Olympius Inferno: Movie on war in South Ossetia hits Russian screen

Last August it was played out on the battlefields of South Ossetia - and now it will be played out on screen. Russia is releasing a film adaptation of last summer's dramatic events in the Caucasus. The events of last August in South Ossetia dominated world news, and now they've made it to the big screen for the first time.

The ‘Olympius Inferno' movie tells a story of a young scientist searching for a unique butterfly he hopes to film. Instead, he ends up shooting pictures of a very different kind - the first scenes of Georgia's military action against South Ossetia. He could have escaped and saved himself - but instead he tries to get the footage to the international media to let everyone know the truth.

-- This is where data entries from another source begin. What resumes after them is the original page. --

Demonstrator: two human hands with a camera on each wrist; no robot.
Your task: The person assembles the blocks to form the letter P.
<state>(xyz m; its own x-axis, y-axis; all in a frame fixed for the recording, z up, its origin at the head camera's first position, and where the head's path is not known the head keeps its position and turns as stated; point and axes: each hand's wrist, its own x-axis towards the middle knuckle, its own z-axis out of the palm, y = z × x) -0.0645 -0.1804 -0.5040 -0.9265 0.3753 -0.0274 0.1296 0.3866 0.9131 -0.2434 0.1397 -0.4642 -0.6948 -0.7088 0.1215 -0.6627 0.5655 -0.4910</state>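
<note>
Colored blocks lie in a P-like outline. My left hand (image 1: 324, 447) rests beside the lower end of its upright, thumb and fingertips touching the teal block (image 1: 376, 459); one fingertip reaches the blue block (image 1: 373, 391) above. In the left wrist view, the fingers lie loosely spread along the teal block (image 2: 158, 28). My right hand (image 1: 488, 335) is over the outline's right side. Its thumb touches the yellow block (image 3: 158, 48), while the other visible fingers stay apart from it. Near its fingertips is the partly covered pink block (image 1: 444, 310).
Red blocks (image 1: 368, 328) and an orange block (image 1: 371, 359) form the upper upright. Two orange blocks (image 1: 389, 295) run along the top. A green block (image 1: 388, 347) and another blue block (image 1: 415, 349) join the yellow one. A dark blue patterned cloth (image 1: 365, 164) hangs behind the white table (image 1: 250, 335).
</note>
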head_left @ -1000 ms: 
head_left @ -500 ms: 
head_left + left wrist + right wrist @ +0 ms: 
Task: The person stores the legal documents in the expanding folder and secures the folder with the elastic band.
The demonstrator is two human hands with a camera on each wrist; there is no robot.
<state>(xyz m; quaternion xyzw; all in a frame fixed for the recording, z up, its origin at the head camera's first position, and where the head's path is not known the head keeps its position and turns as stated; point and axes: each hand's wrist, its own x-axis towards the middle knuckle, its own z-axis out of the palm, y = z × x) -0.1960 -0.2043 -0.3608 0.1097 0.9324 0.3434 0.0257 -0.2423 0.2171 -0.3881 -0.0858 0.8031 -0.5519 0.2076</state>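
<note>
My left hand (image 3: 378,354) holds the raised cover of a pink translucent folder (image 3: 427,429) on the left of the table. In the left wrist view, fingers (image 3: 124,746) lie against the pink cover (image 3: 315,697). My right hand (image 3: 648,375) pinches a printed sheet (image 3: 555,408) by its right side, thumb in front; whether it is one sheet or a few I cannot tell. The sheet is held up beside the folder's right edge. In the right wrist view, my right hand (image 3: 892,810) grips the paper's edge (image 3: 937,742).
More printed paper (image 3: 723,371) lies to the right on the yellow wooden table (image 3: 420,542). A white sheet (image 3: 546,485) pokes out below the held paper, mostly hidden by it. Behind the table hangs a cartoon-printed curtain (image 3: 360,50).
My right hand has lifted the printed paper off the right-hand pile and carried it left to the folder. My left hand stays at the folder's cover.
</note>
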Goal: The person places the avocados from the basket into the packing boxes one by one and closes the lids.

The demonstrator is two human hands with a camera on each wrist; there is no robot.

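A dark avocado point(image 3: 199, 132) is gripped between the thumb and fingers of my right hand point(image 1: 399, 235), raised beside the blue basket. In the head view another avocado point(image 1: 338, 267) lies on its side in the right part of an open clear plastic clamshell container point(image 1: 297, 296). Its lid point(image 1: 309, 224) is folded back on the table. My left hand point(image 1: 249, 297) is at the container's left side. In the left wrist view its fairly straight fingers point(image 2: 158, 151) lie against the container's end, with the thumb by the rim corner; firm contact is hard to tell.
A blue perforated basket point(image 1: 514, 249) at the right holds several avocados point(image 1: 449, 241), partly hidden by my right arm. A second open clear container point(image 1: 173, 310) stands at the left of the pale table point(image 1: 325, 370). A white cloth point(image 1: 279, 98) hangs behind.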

"Some wise man said that the devil is the father of lies. So this movie is in fact about lies taking over the society and young people trying to fight it," says ‘Olympius Inferno' director Igor Voloshin.

The Georgian ‘blitzkrieg' lasted only five days but resulted in numerous casualties and serious political tension.

Just like the main character in ‘Olympius Inferno,' RT's cameraman Aleksandr Zhukov happened to be filming in the region at the time - only to find himself in the epicentre of a war-zone.

But he was shocked to see his pictures ending up in the western media and telling a story far from the truth.

"I didn't feel like my colleagues inside the war zone were lying to each other or to the viewers. But when I saw pictures which I shot when Tskhinval was bombed shown on CNN, posed as if Russia bombed the Georgian city of Gori, I knew, that was a lie," Aleksandr Zhukov says.
Young Russian film-star Polina Filonenko plays the main character's accomplice in the ‘Olympius Inferno'. She says she took on the role to help the truth be told.

"When the war started, my cousin came to my home in St. Petersburg from Germany and said - why did your country start the war? I said - no, we didn't. She looked to me as if I was lying. But later she and the whole Europe learned the truth. I talked to people in South Ossetia who suffered in that war and I know what really happened there," Polina explains.
Even before hitting the big screen, ‘Olympius Inferno' has been criticised and labeled as propaganda. But the movie's director is untroubled.

"I don't expect everyone to like this movie. But I know for sure what those people in South Ossetia who lost their homes and relatives will feel after watching it. This movie is for them," Igor Voloshin says.

It's a view Polina Filonenko shares as well. She believes that while the movie may not become a box-office blockbuster, it delivers a clear message - that humans must remain humans even in war.

'Olympius Inferno' may be the first movie about the war still felt today, but will certainly not be the last. Emir Kusturica - the famous Oscar-nominated Serbian director - is planning another one to come out later this year.